While Gale remained tight-lipped over the companies that are expected to make deals in the next year, he said that some industrial names, including General Electric and United Technologies, may be the tip of the iceberg.
“The big companies are all breaking apart and they are breaking apart into more of a pure-play portfolio because the market is paying a premium for a pure-play portfolio as opposed to a mish-mosh of companies that have been put together that don’t have a lot of rhyme or reason,” he said.
Last month, United Technologies announced its intention to split into three companies, while General Electric’s new CEO Larry Culp has made it clear in recent weeks, he is shopping the company’s assets in an attempt to turn around the embattled icon.
Globally, demand from abroad to buy U.S. companies has been stifled by uncertainty surrounding trade and because of this Gale said manufacturing companies need to integrate how trade and tariffs will impact the overall strategy in the M&A process.

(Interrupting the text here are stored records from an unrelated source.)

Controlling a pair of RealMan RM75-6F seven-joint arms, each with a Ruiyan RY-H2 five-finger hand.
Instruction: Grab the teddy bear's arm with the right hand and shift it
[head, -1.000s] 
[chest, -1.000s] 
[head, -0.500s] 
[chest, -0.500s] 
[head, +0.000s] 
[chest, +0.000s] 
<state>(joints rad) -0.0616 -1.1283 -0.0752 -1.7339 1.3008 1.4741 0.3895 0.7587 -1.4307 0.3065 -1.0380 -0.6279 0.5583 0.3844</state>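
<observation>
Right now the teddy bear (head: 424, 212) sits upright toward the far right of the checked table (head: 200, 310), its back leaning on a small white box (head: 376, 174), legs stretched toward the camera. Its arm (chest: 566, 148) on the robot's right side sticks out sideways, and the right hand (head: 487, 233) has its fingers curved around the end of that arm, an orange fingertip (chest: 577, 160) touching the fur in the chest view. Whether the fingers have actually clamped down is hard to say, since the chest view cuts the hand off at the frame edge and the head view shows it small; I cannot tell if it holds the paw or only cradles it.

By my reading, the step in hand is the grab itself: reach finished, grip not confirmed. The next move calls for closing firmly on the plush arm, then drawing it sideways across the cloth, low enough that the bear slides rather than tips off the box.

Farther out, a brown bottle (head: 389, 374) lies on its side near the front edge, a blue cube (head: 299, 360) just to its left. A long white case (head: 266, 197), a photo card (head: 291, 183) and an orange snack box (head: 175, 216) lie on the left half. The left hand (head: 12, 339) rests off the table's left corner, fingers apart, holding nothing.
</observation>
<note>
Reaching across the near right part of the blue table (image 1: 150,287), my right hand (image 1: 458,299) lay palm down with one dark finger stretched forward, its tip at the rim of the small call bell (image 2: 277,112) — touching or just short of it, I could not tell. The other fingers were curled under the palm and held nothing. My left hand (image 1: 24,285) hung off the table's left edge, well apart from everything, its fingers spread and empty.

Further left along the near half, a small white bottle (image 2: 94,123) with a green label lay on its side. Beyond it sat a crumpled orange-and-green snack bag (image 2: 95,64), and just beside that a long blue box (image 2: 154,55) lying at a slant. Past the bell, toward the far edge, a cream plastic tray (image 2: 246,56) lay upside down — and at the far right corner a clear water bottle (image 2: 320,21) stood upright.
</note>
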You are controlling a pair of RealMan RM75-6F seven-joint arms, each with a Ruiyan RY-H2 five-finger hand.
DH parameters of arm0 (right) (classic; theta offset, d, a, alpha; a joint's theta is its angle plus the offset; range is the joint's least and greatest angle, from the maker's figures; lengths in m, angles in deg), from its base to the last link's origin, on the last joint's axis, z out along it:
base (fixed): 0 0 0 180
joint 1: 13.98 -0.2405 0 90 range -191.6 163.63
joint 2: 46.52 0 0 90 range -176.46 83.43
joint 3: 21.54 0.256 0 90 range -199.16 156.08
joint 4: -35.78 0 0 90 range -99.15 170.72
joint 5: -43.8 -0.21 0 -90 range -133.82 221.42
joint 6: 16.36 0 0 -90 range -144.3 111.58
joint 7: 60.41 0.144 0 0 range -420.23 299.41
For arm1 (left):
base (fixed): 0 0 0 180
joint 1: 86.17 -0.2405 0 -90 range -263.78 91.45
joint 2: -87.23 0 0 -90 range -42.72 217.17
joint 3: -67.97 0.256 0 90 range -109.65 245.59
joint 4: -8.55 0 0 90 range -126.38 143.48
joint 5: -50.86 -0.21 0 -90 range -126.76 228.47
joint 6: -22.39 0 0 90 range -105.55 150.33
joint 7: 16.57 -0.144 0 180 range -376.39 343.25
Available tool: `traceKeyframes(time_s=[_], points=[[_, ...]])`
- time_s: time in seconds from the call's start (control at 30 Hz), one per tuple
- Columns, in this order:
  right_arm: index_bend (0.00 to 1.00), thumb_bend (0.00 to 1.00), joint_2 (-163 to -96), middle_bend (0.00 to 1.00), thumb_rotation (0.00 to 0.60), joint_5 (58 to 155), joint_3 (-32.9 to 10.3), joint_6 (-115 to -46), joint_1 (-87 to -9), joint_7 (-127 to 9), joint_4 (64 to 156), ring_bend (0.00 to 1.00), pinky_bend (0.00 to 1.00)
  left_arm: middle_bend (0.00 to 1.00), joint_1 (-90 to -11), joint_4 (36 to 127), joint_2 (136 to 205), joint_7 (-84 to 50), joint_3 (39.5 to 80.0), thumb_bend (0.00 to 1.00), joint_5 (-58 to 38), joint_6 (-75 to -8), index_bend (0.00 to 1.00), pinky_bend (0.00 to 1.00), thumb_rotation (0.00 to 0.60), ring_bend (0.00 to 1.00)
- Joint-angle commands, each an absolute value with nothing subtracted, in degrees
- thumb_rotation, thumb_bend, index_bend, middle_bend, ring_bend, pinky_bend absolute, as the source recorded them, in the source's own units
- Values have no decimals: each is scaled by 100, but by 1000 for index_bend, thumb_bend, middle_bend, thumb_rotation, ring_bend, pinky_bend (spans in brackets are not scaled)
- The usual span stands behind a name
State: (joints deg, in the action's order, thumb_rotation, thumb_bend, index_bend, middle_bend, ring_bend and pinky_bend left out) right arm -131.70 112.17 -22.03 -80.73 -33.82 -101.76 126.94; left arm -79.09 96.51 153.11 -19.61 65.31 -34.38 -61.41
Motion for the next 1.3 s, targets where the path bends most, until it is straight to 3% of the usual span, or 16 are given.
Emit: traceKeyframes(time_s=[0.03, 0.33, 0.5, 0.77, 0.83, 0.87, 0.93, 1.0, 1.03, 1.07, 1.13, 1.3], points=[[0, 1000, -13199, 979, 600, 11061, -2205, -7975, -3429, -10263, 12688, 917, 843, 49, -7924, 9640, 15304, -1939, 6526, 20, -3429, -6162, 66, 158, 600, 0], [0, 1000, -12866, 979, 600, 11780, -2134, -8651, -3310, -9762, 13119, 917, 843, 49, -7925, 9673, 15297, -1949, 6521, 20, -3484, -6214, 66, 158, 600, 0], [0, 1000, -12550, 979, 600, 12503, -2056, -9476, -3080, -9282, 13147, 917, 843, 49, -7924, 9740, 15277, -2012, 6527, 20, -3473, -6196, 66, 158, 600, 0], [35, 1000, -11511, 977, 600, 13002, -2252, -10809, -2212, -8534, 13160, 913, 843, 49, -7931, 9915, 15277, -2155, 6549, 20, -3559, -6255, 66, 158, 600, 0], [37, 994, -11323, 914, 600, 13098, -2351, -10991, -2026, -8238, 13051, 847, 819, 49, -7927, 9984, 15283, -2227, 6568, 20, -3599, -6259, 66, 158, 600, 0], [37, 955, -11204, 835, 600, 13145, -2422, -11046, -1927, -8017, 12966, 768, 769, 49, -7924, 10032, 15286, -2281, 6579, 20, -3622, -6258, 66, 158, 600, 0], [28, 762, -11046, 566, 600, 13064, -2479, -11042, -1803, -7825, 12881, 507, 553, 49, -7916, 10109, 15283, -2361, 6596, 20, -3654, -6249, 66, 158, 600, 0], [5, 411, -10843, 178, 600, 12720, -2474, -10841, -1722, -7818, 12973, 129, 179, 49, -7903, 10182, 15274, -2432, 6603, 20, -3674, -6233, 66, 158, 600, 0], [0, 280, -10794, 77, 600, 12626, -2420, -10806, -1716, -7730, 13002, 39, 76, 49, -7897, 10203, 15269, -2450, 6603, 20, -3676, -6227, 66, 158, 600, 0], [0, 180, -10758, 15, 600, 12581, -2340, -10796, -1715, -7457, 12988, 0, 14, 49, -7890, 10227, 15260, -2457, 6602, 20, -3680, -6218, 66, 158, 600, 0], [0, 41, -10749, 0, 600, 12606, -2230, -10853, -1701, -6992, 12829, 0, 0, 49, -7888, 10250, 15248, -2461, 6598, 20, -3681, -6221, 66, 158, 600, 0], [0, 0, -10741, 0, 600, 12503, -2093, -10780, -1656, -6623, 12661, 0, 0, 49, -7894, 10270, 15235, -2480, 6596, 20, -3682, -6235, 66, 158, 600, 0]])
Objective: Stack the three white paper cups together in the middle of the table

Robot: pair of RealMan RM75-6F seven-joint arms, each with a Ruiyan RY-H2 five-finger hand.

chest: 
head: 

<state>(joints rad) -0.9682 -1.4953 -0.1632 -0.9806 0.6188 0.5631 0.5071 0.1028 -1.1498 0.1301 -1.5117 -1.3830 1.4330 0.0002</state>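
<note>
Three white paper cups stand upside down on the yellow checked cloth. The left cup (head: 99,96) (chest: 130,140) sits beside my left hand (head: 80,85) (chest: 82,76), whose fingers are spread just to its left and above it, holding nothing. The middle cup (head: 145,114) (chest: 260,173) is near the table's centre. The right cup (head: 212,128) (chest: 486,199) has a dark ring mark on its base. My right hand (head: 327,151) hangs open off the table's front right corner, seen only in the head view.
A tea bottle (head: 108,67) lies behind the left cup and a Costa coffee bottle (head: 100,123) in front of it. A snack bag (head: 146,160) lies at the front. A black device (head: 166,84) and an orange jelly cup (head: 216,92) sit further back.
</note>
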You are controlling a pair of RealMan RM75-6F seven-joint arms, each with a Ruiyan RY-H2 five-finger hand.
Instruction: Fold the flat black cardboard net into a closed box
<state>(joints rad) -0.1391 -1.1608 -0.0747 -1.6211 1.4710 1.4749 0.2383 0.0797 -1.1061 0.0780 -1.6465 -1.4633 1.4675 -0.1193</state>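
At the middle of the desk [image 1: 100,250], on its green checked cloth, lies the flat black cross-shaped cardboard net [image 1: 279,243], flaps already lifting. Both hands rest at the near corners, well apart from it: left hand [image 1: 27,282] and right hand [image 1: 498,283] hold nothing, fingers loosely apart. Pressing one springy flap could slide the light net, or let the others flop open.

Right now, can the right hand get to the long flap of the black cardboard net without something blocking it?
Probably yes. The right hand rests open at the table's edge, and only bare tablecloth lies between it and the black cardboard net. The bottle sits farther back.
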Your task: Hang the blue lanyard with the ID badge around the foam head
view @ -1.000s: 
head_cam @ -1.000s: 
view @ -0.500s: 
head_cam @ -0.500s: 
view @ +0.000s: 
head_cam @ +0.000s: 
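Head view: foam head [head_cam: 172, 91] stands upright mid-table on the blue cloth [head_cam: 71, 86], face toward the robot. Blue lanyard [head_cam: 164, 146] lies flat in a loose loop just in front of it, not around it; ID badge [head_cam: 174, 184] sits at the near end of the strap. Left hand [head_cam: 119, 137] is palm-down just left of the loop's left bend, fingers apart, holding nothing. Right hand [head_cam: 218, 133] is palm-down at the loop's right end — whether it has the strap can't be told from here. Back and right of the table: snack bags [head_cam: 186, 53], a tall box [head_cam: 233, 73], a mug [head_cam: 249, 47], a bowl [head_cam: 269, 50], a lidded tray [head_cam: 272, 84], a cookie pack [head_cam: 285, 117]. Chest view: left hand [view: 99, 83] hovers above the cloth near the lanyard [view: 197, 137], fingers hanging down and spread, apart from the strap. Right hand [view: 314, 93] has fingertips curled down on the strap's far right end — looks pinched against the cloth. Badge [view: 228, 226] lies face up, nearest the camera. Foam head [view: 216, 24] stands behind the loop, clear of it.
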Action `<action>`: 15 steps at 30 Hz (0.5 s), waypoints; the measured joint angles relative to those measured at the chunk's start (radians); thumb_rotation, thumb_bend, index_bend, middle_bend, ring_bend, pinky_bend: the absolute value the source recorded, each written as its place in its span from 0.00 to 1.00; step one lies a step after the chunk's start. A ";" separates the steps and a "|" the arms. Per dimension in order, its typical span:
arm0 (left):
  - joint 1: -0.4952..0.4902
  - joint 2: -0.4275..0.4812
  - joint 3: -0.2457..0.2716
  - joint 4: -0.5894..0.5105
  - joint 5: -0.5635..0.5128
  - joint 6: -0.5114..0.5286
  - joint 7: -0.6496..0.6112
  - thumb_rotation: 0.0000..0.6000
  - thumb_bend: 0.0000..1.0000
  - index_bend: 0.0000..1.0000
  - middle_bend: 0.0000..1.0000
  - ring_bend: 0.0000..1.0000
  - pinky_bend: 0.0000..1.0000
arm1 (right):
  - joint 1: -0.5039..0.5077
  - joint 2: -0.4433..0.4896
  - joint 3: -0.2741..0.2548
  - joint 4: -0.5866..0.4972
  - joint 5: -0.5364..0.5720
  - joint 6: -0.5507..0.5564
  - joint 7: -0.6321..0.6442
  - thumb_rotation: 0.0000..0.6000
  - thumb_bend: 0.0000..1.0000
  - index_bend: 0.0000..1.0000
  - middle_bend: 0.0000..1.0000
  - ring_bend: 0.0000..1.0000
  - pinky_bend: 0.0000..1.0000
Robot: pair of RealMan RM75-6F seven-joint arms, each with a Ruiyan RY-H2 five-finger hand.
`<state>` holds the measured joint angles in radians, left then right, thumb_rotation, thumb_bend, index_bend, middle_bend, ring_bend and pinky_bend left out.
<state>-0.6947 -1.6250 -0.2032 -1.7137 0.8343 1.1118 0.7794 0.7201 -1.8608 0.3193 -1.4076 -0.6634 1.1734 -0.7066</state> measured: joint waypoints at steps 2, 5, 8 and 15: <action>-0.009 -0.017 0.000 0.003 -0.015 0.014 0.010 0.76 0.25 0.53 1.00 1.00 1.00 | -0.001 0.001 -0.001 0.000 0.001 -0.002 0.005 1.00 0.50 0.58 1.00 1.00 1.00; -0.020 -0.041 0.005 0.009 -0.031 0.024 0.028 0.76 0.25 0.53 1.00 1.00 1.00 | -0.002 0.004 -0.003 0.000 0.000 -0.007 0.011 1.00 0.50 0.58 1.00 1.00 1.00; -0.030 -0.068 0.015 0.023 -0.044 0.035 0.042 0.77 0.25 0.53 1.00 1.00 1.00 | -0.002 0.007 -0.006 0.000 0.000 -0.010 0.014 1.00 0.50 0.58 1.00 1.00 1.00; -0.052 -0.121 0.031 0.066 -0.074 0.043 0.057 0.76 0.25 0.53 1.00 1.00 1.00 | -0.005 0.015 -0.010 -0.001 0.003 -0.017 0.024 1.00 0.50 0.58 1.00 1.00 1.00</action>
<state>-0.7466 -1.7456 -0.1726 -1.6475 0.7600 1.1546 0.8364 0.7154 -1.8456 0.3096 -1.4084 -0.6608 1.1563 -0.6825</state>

In addition Gale said companies should also plan where the actual goods will be manufactured. “We might see a reshuffling of the chess board a little bit around manufacturing companies in M&A, ” he said.
Technology is also transforming the manufacturing sector, according to Gale, and companies need to pay attention to skilled labor as they are looking at deals.
“We are seeing a shift,” he said. “And the shift that we are seeing globally is from a very focused unskilled labor force to a skilled labor force.”